Presence and Absence challenges the underlying assumption of both believers and atheists that their arguments depend on proof that God either exists or doesn’t. Instead, Gilbert Márkus demonstrates a rich tradition in Jewish and Christian writings of viewing ‘God’ not as a particular entity, but as the mystery which underlies all that exists.
Márkus identifies this concept in the Bible, in the thought of Augustine, Aquinas, and Eckhart, and in the poetry of R.S. Thomas and Paul Celan. In the end, he encourages the reader to meditate and pray on the notion of “God as Nothing,” of eternity that lies outside the continuum of time.

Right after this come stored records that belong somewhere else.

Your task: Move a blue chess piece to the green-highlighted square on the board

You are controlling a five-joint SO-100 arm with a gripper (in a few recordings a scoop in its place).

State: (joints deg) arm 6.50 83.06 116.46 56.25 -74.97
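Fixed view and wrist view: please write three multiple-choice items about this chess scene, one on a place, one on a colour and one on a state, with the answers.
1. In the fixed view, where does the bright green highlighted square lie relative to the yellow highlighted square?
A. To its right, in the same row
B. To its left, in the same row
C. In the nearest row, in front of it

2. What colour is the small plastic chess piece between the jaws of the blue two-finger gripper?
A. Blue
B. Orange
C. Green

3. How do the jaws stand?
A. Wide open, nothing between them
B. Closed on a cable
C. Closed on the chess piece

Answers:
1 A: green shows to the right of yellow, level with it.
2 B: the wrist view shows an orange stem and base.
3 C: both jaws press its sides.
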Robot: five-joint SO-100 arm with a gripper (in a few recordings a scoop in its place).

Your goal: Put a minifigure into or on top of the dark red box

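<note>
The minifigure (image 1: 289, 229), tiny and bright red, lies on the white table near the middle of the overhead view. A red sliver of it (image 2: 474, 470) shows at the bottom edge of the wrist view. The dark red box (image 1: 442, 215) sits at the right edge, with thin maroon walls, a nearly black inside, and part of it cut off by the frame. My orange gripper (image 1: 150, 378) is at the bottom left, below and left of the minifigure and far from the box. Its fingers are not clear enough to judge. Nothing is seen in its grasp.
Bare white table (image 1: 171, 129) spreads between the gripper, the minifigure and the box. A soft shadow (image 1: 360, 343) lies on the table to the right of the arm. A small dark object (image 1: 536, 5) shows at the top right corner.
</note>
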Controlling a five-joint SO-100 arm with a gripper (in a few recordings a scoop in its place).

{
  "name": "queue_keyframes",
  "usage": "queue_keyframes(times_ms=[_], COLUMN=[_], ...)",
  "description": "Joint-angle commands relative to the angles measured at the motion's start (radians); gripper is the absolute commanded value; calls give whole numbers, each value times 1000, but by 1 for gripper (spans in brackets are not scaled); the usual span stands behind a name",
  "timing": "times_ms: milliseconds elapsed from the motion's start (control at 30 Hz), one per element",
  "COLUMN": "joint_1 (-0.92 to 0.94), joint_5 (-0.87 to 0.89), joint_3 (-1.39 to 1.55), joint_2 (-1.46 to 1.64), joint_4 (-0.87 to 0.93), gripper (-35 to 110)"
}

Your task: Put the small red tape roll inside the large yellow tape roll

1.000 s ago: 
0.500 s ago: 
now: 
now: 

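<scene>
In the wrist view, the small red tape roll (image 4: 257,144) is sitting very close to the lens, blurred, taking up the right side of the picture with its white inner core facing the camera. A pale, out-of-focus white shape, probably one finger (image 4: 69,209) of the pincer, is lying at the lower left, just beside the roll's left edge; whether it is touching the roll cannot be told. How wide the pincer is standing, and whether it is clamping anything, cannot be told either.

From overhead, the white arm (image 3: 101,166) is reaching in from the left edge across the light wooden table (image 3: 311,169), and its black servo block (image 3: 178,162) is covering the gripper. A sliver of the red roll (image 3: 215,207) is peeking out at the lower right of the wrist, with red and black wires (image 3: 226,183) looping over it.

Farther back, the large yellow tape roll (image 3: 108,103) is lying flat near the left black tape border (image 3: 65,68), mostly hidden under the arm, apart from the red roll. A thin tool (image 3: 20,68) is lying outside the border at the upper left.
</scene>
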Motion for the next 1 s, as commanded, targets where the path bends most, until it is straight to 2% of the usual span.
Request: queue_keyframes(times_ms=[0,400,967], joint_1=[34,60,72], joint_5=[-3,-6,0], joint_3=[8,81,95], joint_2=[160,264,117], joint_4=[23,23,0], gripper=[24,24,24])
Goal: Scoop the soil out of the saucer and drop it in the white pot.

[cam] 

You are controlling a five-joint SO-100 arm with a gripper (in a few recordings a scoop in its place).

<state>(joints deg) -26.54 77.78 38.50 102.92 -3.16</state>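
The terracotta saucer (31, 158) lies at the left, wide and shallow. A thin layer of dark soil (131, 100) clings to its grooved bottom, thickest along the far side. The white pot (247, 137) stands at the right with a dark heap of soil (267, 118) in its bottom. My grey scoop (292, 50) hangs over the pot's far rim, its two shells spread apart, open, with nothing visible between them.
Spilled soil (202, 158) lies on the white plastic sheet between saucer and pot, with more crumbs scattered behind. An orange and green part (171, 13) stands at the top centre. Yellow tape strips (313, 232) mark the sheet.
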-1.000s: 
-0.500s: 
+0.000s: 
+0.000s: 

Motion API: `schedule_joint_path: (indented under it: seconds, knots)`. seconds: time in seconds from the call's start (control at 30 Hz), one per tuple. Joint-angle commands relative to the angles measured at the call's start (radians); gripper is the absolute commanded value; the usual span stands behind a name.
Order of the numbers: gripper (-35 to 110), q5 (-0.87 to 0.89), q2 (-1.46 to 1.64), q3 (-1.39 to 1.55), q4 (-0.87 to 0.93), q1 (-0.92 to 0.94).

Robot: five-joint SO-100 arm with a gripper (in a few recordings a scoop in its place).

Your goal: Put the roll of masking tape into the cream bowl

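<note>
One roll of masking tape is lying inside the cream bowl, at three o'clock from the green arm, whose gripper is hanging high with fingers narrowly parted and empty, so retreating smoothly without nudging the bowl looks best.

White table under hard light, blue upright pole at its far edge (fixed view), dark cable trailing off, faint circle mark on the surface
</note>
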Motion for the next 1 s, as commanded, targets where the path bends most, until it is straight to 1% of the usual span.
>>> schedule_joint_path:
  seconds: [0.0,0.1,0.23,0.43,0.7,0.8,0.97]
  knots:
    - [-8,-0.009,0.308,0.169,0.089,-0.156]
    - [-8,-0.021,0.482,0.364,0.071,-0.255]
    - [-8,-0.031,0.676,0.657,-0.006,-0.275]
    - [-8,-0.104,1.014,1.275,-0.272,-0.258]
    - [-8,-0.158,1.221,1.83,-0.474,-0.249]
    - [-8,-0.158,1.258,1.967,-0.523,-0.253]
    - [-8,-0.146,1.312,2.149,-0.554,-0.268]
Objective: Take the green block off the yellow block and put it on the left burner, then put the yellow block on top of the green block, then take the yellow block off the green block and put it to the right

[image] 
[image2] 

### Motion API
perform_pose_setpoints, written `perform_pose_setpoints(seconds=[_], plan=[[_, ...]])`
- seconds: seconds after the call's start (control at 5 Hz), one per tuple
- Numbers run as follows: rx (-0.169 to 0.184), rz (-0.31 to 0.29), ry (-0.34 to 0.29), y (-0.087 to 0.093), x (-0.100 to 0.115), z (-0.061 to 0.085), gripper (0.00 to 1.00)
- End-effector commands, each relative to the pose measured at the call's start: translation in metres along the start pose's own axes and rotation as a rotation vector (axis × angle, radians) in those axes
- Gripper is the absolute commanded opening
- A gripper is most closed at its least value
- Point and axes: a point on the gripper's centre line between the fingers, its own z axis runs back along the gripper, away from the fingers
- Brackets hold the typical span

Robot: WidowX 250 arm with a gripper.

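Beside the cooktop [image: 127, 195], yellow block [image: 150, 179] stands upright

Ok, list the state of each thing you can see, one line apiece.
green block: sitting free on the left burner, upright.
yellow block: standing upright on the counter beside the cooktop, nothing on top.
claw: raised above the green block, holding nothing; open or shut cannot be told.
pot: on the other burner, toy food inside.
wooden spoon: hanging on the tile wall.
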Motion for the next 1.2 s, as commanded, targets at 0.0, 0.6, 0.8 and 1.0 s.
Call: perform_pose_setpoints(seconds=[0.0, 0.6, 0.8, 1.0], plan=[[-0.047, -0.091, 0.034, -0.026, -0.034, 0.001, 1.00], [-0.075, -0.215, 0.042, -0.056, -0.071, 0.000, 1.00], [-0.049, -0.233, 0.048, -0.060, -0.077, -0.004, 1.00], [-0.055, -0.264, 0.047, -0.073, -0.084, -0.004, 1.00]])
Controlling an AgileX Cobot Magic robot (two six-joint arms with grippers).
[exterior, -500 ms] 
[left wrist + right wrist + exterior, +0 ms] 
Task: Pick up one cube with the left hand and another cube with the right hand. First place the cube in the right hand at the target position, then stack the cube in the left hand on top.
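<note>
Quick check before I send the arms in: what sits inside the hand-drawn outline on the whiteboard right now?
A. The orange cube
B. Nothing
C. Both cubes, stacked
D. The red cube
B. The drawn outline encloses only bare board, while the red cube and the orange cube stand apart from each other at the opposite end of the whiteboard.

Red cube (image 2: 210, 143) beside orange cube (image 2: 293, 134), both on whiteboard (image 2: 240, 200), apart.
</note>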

“Gilbert Markus’s riveting little book on the ‘nothingness’ of God simultaneously allures, teases, and destabilizes the reader...this book will provoke much stimulus for debate in schools, colleges, and churches.” —Sarah Coakley, FBA, Norris-Hulse Professor emerita, University of Cambridge, and author, God, Sexuality and the Self
“Márkus has an engaging way with words and a playful approach to how language works towards God as Nothing…This is analytical theology at its most accessible.”—Rt. Rev. Dr. John Saxbee, Church Times
“Gilbert Markus’s riveting little book on the ‘nothingness’ of God simultaneously allures, teases, and destabilizes the reader into a profoundly ‘apophatic’ understanding of what it means to accept God as creator and source of all being. In the spirit of his revered teacher Herbert McCabe, OP, but as yet further radicalized through Markus’s own particular Wittgensteinian rendition of Aquinas, it is concluded that there is ‘nothing’ whatever that we can know or say about God in Godself. Our job is to live the life enjoined on us by the prophets and Jesus, and leave behind the misguided attempt to establish God’s existence as a riposte to atheism. Intentionally provocative in its creative new exposition of the Christian tradition, this book will provoke much stimulus for debate in schools, colleges, and churches.”